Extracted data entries
Segment Open

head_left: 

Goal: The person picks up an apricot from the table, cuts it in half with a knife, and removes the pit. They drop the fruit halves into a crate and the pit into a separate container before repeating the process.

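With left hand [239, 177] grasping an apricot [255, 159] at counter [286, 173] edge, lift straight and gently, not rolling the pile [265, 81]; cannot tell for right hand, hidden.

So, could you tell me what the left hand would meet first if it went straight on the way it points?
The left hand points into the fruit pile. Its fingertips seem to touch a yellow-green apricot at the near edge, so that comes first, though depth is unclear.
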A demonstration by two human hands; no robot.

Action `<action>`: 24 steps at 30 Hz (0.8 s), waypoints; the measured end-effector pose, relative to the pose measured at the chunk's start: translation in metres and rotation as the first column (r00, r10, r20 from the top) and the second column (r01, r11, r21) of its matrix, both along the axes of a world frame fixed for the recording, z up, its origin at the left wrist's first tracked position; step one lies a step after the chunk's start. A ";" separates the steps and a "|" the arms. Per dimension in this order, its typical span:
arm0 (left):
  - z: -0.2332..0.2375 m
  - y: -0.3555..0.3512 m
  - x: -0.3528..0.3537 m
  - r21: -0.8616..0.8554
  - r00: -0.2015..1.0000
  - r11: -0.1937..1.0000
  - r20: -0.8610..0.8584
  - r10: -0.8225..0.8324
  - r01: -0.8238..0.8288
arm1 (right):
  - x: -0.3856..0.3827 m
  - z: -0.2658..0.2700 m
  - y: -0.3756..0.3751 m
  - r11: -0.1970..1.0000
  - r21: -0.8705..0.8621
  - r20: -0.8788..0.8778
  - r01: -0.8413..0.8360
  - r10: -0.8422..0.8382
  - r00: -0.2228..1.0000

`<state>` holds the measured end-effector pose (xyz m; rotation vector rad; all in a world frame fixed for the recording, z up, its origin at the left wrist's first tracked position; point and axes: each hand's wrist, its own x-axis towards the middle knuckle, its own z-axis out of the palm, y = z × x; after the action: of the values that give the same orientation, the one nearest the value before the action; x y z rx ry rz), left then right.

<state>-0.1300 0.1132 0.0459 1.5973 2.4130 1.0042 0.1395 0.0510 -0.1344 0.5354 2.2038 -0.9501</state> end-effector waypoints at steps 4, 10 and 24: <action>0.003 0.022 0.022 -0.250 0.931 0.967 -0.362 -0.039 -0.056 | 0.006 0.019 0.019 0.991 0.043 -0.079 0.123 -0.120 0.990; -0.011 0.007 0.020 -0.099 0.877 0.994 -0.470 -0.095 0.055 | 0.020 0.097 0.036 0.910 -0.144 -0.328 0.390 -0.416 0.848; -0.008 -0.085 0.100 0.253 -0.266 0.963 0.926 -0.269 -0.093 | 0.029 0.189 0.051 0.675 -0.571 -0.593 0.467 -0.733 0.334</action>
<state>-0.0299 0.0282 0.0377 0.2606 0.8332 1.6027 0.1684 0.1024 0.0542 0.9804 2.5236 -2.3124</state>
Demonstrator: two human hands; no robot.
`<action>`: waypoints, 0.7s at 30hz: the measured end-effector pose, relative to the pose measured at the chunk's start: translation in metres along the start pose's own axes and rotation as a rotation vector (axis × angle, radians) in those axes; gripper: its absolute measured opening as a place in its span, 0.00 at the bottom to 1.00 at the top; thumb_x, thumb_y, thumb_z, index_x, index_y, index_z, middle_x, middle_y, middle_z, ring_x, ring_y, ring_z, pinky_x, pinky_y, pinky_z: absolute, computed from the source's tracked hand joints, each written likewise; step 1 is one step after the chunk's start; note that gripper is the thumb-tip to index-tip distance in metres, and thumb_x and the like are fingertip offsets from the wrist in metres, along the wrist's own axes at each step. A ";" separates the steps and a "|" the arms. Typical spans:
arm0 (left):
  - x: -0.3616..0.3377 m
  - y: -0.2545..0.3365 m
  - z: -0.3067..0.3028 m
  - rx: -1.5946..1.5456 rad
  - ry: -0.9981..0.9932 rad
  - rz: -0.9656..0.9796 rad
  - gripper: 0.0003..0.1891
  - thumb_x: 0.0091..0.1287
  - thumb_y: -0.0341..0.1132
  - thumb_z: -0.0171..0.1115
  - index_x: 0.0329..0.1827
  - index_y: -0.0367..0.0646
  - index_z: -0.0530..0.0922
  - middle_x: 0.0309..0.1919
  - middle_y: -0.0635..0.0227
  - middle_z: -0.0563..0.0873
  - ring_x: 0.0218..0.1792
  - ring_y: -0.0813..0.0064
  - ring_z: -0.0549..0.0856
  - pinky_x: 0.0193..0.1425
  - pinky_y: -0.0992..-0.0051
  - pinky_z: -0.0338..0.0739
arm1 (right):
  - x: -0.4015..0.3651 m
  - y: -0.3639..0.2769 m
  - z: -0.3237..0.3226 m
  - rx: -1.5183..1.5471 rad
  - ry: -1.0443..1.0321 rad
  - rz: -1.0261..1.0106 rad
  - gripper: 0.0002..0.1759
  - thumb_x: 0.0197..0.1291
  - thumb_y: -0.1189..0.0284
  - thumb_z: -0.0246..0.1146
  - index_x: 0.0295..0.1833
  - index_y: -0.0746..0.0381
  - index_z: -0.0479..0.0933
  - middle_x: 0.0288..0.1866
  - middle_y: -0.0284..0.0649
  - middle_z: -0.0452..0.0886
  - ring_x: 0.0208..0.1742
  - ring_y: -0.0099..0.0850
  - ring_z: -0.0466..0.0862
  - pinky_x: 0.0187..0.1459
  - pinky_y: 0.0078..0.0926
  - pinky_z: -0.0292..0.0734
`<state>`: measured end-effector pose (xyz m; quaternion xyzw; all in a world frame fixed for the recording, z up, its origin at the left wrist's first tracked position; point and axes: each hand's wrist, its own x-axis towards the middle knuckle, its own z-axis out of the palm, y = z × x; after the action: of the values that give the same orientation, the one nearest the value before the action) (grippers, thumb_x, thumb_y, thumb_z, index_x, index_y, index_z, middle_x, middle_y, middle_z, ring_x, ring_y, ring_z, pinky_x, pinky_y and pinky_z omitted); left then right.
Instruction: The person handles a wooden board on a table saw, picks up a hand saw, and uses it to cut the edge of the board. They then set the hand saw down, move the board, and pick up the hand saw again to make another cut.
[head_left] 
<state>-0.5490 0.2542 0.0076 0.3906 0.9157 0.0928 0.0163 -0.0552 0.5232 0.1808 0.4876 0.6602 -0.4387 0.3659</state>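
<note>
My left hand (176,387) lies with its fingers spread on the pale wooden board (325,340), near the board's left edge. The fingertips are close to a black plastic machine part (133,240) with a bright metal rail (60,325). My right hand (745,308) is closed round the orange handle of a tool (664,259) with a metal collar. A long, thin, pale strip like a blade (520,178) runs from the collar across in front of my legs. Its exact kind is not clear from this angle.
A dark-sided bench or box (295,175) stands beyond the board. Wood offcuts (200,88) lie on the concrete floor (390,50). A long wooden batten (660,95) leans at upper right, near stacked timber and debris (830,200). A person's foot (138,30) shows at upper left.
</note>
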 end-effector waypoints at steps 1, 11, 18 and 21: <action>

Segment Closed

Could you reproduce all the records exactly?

Answer to this problem ->
head_left: 

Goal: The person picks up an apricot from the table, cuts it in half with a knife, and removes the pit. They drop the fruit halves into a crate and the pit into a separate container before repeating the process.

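With left hand [239, 177] grasping an apricot [255, 159] at counter [286, 173] edge, lift straight and gently, not rolling the pile [265, 81]; cannot tell for right hand, hidden.

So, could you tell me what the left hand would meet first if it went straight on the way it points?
The left hand points into the fruit pile. Its fingertips seem to touch a yellow-green apricot at the near edge, so that comes first, though depth is unclear.
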A demonstration by two human hands; no robot.

Action `<action>`: 24 steps at 30 Hz (0.8 s), waypoints; the measured end-effector pose, relative to the pose measured at the chunk's start: translation in metres and rotation as the first column (r00, r10, r20 from the top) and the second column (r01, r11, r21) of its matrix, both along the axes of a world frame fixed for the recording, z up, its origin at the left wrist's first tracked position; step one lies a step after the chunk's start. A ";" separates the steps and a "|" the arms. Per dimension in this order, its typical span:
arm0 (left):
  - z: -0.2332..0.2375 m
  - y: -0.3555..0.3512 m
  - x: -0.3528..0.3537 m
  - r21: -0.8616..0.8554
  - r00: -0.2015..1.0000
  - r11: -0.1937..1.0000
  - r20: -0.8610..0.8584
  - r10: -0.8225..0.8324
  - r01: -0.8238..0.8288
arm1 (right):
  - x: -0.3856..0.3827 m
  - z: -0.2658..0.2700 m
  - y: -0.3756..0.3751 m
  - r11: -0.1970..1.0000
  - r21: -0.8705..0.8621
  - r20: -0.8788..0.8778
  - r01: -0.8413..0.8360
  - r10: -0.8422..0.8382
  - r00: -0.2228..1.0000

`<state>` holds the measured end-effector pose (xyz m; rotation vector rad; all in a world frame fixed for the recording, z up, its origin at the left wrist's first tracked position; point and axes: each hand's wrist, its own x-axis towards the middle knuckle, its own z-axis out of the palm, y = z × x; after the action: of the values that give the same orientation, the one nearest the value before the action; x y z rx ry rz), left then right.

<state>-0.1300 0.1132 0.0459 1.5973 2.4130 1.0042 0.1395 0.0510 -0.1344 0.5354 2.2038 -0.9501</state> end-effector waypoints at steps 4, 10 and 24: <action>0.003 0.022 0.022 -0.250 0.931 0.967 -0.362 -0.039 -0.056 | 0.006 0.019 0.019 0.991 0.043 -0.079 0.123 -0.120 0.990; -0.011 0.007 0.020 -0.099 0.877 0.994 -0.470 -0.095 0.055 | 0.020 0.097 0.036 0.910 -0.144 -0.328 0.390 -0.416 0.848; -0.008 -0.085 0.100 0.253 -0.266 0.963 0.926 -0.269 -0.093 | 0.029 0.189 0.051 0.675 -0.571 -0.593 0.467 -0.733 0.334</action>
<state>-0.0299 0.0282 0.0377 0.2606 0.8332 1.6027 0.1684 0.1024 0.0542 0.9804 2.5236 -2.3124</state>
Demonstrator: two human hands; no robot.
`<action>`: waypoints, 0.7s at 30hz: the measured end-effector pose, relative to the pose measured at the chunk's start: translation in metres along the start pose's own axes and rotation as a rotation vector (axis × angle, radians) in those axes; gripper: its absolute measured opening as a place in its span, 0.00 at the bottom to 1.00 at the top; thumb_x, thumb_y, thumb_z, index_x, index_y, index_z, middle_x, middle_y, middle_z, ring_x, ring_y, ring_z, pinky_x, pinky_y, pinky_z: absolute, computed from the source's tracked hand joints, each written likewise; step 1 is one step after the chunk's start; note that gripper is the thumb-tip to index-tip distance in metres, and thumb_x and the like are fingertip offsets from the wrist in metres, along the wrist's own axes at each step. A ";" separates the steps and a "|" the arms. Typical spans:
arm0 (left):
  - x: -0.3616..0.3377 m
  - y: -0.2545..0.3365 m
  - z: -0.3067..0.3028 m
  - rx: -1.5946..1.5456 rad
  - ry: -0.9981..0.9932 rad
  - rz: -0.9656..0.9796 rad
  - gripper: 0.0003..0.1891
  - thumb_x: 0.0091..0.1287
  - thumb_y: -0.0341..0.1132
  - thumb_z: -0.0171..0.1115
  - index_x: 0.0329..0.1827
  - index_y: -0.0367..0.0646
  - index_z: -0.0530..0.0922
  - middle_x: 0.0309..0.1919
  - middle_y: -0.0635..0.0227
  - middle_z: -0.0563..0.0873
  - ring_x: 0.0218..0.1792
  - ring_y: -0.0813..0.0064
  - ring_z: -0.0549..0.0856
  - pinky_x: 0.0193..0.1425
  - pinky_y: -0.0992..-0.0051
  - pinky_z: -0.0338..0.0739
arm1 (right):
  - x: -0.4015..0.3651 m
  - y: -0.3639..0.2769 m
  - z: -0.3237..0.3226 m
  - rx: -1.5183..1.5471 rad
  - ry: -1.0443..1.0321 rad
  - rz: -1.0261..1.0106 rad
  - gripper: 0.0002..0.1759
  - thumb_x: 0.0197..0.1291
  - thumb_y: -0.1189..0.0284
  - thumb_z: -0.0246..0.1146
  - index_x: 0.0295..0.1833
  - index_y: -0.0746..0.0381
  - index_z: -0.0479..0.0933
  - middle_x: 0.0288..0.1866
  - middle_y: -0.0284..0.0649
  - middle_z: -0.0452..0.0886
  - ring_x: 0.0208..0.1742
  - ring_y: -0.0099..0.0850
  - ring_z: -0.0466..0.0862
  - pinky_x: 0.0187..0.1459
  - pinky_y: 0.0078..0.0926
  - pinky_z: -0.0292..0.0734
`<state>`: measured end-effector pose (xyz m; quaternion xyzw; all in a world frame fixed for the recording, z up, its origin at the left wrist's first tracked position; point and axes: each hand's wrist, its own x-axis towards the middle knuckle, its own z-axis out of the palm, y = z × x; after the action: of the values that give the same orientation, the one nearest the value before the action) (grippers, thumb_x, thumb_y, thumb_z, index_x, index_y, index_z, middle_x, middle_y, middle_z, ring_x, ring_y, ring_z, pinky_x, pinky_y and pinky_z omitted); left then right.
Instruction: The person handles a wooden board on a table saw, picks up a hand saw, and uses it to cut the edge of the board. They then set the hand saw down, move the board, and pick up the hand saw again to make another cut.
[head_left] 
<state>-0.5490 0.2542 0.0076 0.3906 0.9157 0.0928 0.0163 -0.0552 0.5232 0.1808 0.4876 0.6602 -0.4387 0.3659</state>
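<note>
My left hand (176,387) lies with its fingers spread on the pale wooden board (325,340), near the board's left edge. The fingertips are close to a black plastic machine part (133,240) with a bright metal rail (60,325). My right hand (745,308) is closed round the orange handle of a tool (664,259) with a metal collar. A long, thin, pale strip like a blade (520,178) runs from the collar across in front of my legs. Its exact kind is not clear from this angle.
A dark-sided bench or box (295,175) stands beyond the board. Wood offcuts (200,88) lie on the concrete floor (390,50). A long wooden batten (660,95) leans at upper right, near stacked timber and debris (830,200). A person's foot (138,30) shows at upper left.
</note>
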 end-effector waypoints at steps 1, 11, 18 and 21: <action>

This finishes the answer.